Taciturn, stoic, unreadable as ever, he said, ‘Meaning me?’
She opened the other eye and nodded. ‘You. And Sonja. And dealing with prima donnas all day. And Spencer following me around like a lovesick puppy while I’m trying to work. And sixty-hour weeks. And no sleeping-in—’
‘Okay. I get it. I hadn’t realised you found your job such a hardship.’
Grrr! That one man could be so smart one minute and so dumb the next …

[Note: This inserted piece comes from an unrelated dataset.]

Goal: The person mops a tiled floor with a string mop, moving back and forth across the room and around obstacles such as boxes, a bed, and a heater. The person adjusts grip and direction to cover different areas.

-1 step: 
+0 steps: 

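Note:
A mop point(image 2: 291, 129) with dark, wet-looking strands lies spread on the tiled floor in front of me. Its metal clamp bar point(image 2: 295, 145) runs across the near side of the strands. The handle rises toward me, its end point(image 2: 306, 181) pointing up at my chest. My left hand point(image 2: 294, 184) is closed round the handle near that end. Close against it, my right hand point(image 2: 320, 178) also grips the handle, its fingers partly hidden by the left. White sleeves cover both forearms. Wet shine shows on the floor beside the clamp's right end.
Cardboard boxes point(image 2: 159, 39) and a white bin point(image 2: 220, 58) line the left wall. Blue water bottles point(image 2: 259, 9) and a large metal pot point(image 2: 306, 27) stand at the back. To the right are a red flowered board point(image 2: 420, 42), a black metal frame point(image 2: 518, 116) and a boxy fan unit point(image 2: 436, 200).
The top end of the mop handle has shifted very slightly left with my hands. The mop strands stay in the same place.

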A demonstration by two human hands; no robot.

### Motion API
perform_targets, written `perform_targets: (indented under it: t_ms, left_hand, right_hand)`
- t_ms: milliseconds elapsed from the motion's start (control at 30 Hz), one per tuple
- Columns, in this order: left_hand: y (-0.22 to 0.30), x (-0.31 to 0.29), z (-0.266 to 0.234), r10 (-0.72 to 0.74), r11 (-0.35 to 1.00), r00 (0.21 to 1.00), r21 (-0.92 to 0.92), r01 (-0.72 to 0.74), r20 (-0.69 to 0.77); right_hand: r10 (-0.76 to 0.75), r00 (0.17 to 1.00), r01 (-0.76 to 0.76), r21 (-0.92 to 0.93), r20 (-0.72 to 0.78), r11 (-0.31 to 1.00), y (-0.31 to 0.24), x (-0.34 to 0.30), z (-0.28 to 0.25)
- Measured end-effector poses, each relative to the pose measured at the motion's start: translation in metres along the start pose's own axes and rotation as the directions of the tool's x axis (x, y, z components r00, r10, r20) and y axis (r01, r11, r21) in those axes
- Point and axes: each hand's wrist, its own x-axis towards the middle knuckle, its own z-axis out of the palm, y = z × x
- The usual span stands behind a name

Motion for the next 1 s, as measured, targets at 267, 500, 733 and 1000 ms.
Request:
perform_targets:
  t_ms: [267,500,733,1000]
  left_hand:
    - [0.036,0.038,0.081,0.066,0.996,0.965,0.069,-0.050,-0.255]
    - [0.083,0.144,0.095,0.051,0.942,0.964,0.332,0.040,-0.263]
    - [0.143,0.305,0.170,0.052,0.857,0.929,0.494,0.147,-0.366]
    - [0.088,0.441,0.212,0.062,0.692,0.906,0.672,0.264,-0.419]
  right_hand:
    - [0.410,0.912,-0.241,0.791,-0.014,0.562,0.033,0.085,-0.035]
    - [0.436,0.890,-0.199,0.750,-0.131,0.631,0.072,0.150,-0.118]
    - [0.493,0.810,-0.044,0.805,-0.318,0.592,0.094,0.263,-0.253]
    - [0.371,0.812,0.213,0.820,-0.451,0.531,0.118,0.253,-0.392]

Hannah shuffled on her stool. ‘Don’t be daft. I love my job. More than anything else in my life. Truly. But in order to do it right I need to recharge. This weekend is my chance.’
Finally, after such a long time she wondered if he’d heard a word of what she’d said, he nodded. ‘Fair enough.’
Then, after an even more interminable silence, he said, ‘But I know how even the most … thorny of families can have the kind of pull over you nothing else can. And that doesn’t mean you have to take their crap. Not alone, anyway. If that’s a concern in your case, my offer stands.’
She let out a great fat sigh. And, whether it was from the shock of his little insight, or a masochistic streak she was becoming all too familiar with, she threw her hands in the air and said, ‘Fine. Okay.’
‘Okay?’ He perked up. As if he was finding himself quite enjoying playing the hero.
It was irresistible. He was irresistible. And he was going to be her plus one at her sister’s wedding.
She was in mounds and mounds of trouble.
He took her hand, slipped it into the crook of his elbow and helped her off the stool.
‘Come on, kiddo, let’s go see what’s so amazing about the suites in this place.’
‘Prepare to have your socks literally knocked off.’
Glancing up at him as they walked through Reception, arm in arm, her blood fizzing more and more every time her hip bumped against his, she saw an ever so slight curve to his mouth.
Mounds and mounds and mounds of trouble.